Chapitre 29 : Victor Kruger
« Ta négligence te perdra, Bruce.
– Je ne pouvais pas deviner que l'on tomberait sur une patrouille d'Ermo en plein port de Volucité. Il ne devrait pas y en avoir.
– On a enlevé et tué Cullen il y a une semaine, tu te doutes bien qu'ils ne vont pas laisser passer sans tenter quelque chose. Ils savaient qu'on reviendrait à Unys pour diriger la suite des opérations, une occasion de rêve.
– Ce n'est pas la peine de se prendre la tête pour si peu, on les a presque semé, intervint Bill qui se contentait de courir à l'avant sans rien dire.
– Hors de question qu'on ne fasse que les semer. »
Ma réponse pouvait paraître brutale mais l'état d'esprit dans lequel je me trouvais à ce moment-là me le pardonnait. Dès la sortie du port nous avions été interceptés par deux hommes armées. Ceux-ci nous attendaient ; ils connaissaient nos noms et savaient que nous faisions partie de l'Insurrection. Bruce, qui malgré son sourire à moitié terrifiant détestait la violence, s'était empressé de sortir son Smogo de sa balle afin de créer un nuage de gaz afin de couvrir notre fuite.
Mais cela ne suffisait pas à mes yeux. Il était bien trop dangereux de laisser ces hommes retourner auprès de leur maître après ce qu'ils avaient vu.
« Tu ne comptes tout de même pas t'en débarrasser ? »
Je répondis à la question de Bruce par un sourire gêné tout en tirant maladroitement une balle de mon sac à dos, ce qui n'était pas facile en pleine course. Et, d'un geste du poignet, je l'envoyai valser derrière les poubelles de la ruelle dans laquelle nous progressions. « Si, tu comptes le faire...
– Désolé mais tu me connais assez pour savoir que je ne prends rien à la légère. »
Il haussa les épaules. Après tout il savait parfaitement qu'il ne pouvait rien répliquer à cela, le temps que nous avions passé ensemble était assez important pour qu'ils puissent prévoir mes réactions et savoir qu'il ne pouvait rien faire pour m'empêcher de les prendre.

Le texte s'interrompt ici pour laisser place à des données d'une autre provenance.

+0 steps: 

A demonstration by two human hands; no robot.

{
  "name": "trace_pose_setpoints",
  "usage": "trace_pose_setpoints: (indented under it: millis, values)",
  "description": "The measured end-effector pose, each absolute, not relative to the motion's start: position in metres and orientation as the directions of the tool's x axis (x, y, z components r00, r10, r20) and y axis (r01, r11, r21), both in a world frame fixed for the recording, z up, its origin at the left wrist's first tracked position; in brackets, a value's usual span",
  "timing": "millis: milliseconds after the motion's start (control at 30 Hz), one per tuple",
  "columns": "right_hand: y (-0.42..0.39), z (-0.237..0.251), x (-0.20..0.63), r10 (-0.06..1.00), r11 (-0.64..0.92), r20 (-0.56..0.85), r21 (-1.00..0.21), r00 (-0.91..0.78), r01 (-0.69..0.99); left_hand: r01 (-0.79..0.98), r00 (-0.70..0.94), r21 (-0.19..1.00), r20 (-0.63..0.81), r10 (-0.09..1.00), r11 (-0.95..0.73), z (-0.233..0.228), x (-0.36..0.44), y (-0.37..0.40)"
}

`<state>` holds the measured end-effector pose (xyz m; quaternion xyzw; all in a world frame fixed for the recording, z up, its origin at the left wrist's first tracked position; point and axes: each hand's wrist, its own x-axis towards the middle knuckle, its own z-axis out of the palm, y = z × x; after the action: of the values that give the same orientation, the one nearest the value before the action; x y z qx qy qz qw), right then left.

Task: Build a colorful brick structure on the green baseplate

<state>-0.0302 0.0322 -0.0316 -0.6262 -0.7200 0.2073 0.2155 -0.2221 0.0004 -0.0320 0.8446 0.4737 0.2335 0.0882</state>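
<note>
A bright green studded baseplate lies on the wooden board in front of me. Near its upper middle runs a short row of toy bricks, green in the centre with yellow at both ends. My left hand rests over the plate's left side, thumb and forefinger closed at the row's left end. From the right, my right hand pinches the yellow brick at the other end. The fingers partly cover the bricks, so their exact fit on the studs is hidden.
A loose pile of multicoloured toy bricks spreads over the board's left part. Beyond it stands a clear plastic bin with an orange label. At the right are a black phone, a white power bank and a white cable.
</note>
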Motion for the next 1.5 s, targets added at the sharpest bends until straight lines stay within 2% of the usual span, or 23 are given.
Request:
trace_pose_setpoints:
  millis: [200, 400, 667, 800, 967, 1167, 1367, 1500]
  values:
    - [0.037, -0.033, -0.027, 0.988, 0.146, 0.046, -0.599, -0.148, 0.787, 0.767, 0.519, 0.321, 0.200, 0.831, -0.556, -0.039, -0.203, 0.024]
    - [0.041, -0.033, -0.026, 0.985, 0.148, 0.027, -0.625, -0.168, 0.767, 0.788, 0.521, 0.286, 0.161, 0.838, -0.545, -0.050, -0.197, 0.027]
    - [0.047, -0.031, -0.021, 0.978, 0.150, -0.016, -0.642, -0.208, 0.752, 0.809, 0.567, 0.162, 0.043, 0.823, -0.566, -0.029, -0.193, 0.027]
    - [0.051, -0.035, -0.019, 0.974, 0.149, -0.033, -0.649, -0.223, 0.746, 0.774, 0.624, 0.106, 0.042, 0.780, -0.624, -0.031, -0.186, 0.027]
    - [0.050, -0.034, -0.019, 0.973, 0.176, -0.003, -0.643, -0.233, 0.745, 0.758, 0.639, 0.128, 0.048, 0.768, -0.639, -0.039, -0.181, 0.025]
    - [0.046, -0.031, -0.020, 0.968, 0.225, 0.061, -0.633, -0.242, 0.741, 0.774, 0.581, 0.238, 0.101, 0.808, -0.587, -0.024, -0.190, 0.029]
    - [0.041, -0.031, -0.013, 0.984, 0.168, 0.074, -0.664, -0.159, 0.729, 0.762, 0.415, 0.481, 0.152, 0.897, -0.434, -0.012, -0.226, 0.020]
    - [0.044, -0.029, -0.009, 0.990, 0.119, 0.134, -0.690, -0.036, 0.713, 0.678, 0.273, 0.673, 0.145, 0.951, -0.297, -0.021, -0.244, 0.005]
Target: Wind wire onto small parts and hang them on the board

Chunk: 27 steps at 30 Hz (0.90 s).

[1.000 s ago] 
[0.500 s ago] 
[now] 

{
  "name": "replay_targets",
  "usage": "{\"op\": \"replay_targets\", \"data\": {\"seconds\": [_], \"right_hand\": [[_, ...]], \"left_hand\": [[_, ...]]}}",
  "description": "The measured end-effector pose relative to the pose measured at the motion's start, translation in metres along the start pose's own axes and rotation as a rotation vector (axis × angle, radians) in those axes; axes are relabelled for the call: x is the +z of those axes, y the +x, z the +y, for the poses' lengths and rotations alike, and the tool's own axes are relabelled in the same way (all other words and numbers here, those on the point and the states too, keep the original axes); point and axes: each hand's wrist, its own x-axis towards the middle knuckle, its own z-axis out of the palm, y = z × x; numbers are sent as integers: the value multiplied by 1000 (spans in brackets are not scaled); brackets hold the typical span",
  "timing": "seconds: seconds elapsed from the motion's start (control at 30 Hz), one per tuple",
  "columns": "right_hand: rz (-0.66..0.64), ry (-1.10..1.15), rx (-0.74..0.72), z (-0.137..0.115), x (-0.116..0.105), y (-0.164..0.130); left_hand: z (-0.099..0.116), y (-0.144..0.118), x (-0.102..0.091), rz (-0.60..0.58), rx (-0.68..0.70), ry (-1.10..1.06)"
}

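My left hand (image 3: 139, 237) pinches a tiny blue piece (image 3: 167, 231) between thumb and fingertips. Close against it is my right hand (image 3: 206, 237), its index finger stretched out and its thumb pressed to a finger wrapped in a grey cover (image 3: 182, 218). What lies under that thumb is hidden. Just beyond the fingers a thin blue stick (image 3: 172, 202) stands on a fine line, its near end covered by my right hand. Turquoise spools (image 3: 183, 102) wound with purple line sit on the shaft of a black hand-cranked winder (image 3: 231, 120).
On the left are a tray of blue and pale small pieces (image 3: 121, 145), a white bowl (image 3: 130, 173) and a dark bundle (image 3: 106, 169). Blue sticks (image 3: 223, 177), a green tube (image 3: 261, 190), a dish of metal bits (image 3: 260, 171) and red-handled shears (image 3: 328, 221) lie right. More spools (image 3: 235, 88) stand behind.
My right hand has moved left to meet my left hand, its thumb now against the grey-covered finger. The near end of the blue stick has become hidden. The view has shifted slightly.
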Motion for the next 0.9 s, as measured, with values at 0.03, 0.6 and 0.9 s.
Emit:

Bill était devant, nous guidant à travers les rues en évitant de se diriger vers le quartier général comme le prévoyait les mesures prises si nous étions un jour pris en chasse ; l'ennemi ne devait rien savoir de notre position. Il était de nous trois le plus rapide et celui qui avait le sens de l'orientation le plus affiné. Bruce perdait rapidement son souffle, le sport n'étant pas son activité favorite, et je devais de mon côté préparer la mise à mort de nos poursuivants dont les bruits de pas résonnaient dans notre dos, frappant contre les dalles pavés des ruelles.
« Ils sont rapide, remarquai-je, sans doute des membres des forces d'espionnage. Pas les meilleures mais pas les plus mauvais.
– Ils pourraient nous tirer dessus à tout moment s'ils nous rattrapent, commenta Bruce qui perdait rapidement son courage. J'espère que ton monstre va se dépêcher de faire le travail.
– Tu es d'accord pour que je m'en débarrasse maintenant ? »
Il ne répondit pas à mon sarcasme, se contentant de détourner le regard comme il le faisait lorsque sa fierté était en jeu.
Mais, avant même qu'il ait eu le temps de trouver au fond de son esprit tordu une réplique cinglante, des cris s'élevèrent dans la ruelle se trouvant derrière nous. La balle que j'avais lancé derrière un tas de poubelle s'était ouverte et le pokemon y résidant venait de faire son office. Un bruit de chute, un autre hurlement, un sifflement.
Voilà comment je pouvais résumer le combat inégal qui venait d'avoir lieu.
Dès les premiers cris Bill cessa de courir, sachant pertinemment que cela ne servait à rien. Bruce et moi fîmes de même.
« Il les a eu ? demanda bêtement le requin, toujours sceptique dans ces moments-là.
– Évidemment, andouille, lui répliqua Bill qui faisait demi-tour. Tu peux parier qu'il ne reste rien de leurs vies. Je n'aimerai pas me frotter à un seul membre de l'équipe de Jake sans avoir moi-même un pokemon à mes côtés. En se faisant prendre par surprise autant dire qu'ils n'avaient aucune chance de s'en sortir. »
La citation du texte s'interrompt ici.